» **Task**: Your task is to repeat exactly the lines below between the line holding "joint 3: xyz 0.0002" and the line holding "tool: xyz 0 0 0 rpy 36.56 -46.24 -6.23", inclusive, and only those.

» **Information provided**:
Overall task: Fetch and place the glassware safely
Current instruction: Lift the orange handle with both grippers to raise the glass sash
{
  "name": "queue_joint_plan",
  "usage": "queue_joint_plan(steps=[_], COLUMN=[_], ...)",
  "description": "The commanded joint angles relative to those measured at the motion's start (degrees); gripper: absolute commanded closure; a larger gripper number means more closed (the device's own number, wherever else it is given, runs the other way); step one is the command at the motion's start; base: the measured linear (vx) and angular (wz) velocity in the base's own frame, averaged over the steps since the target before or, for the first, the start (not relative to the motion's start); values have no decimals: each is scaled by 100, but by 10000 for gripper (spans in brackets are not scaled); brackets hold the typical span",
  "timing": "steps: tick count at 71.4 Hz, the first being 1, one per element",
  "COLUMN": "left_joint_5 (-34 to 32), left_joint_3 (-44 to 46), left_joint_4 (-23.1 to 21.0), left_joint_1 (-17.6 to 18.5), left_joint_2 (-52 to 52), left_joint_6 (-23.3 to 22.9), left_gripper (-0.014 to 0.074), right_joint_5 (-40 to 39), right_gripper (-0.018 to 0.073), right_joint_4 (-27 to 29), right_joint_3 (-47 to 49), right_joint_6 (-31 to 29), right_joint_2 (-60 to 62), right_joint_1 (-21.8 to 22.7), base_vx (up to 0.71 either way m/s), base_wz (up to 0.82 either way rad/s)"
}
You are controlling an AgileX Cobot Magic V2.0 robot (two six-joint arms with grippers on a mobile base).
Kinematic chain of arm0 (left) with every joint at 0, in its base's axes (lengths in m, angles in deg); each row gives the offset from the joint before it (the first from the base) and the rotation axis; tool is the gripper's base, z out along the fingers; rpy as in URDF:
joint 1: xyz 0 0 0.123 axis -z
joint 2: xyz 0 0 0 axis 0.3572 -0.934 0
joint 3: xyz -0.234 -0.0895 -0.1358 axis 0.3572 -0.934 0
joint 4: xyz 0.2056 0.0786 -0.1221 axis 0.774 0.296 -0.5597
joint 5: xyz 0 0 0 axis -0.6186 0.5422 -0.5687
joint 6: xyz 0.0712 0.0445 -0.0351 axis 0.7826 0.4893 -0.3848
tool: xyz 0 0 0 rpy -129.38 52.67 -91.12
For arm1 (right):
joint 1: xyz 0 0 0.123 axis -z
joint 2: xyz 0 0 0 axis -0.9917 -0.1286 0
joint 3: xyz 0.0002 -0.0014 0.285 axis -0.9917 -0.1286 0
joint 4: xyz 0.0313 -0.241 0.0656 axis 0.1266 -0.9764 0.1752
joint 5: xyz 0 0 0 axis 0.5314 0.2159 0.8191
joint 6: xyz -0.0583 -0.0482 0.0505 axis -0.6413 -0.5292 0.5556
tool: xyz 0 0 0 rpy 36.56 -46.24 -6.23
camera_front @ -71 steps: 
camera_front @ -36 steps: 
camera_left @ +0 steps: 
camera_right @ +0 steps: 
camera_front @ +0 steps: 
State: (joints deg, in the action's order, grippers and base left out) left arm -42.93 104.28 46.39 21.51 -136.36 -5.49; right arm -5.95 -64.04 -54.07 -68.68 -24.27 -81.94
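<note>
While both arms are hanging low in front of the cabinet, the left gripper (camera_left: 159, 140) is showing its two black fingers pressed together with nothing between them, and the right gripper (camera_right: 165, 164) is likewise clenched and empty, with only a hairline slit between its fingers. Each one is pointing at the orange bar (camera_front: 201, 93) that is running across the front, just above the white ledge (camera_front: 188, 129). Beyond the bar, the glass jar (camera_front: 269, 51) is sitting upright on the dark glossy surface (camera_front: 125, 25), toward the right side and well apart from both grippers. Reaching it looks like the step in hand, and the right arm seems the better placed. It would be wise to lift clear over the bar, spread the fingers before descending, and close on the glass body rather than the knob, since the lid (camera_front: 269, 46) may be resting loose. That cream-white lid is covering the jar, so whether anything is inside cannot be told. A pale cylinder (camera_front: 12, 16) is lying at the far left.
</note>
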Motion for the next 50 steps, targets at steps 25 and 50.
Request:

» **Solution to this problem**:
joint 3: xyz 0.0002 -0.0014 0.285 axis -0.9917 -0.1286 0
joint 4: xyz 0.0313 -0.241 0.0656 axis 0.1266 -0.9764 0.1752
joint 5: xyz 0 0 0 axis 0.5314 0.2159 0.8191
joint 6: xyz -0.0583 -0.0482 0.0505 axis -0.6413 -0.5292 0.5556
tool: xyz 0 0 0 rpy 36.56 -46.24 -6.23

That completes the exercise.